• EXERCISE: Output the entries below exactly, from the first line to the line holding "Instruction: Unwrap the", both included.

• PROVIDED ENTRIES:
.....

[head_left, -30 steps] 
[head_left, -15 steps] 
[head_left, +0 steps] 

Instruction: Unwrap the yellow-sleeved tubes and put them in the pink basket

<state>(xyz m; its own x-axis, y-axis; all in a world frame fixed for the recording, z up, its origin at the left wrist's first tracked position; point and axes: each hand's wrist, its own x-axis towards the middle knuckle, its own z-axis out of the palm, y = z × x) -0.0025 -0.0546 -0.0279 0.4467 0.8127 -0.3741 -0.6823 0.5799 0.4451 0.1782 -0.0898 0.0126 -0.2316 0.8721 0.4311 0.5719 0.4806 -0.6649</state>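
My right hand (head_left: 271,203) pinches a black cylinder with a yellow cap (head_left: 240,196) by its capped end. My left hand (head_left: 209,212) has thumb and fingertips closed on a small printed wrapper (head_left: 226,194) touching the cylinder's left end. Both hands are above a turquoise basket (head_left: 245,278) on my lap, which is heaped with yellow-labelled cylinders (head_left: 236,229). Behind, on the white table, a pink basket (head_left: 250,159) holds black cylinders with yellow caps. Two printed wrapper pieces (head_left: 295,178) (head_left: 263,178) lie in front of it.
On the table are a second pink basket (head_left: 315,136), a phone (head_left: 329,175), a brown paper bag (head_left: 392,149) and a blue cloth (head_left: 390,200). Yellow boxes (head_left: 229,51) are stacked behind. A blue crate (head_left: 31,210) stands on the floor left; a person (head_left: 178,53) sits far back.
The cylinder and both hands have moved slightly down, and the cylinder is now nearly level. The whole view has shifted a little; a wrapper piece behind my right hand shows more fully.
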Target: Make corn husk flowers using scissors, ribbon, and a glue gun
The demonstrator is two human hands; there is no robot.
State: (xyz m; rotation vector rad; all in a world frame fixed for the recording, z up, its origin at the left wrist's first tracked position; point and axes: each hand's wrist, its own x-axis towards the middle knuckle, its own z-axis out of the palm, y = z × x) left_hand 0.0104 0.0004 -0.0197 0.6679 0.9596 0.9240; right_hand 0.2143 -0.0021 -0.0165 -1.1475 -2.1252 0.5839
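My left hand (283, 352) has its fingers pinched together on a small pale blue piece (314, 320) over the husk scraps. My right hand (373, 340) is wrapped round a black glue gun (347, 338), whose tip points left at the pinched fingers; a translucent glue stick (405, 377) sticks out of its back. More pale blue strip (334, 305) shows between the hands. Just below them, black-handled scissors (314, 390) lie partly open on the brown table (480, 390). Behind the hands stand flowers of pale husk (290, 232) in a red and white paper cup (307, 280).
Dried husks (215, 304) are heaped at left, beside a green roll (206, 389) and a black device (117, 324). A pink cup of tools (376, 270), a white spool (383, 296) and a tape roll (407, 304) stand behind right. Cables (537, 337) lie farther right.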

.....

• EXPECTED OUTPUT:
[head_left, -30 steps] 
[head_left, -15 steps] 
[head_left, +0 steps] 

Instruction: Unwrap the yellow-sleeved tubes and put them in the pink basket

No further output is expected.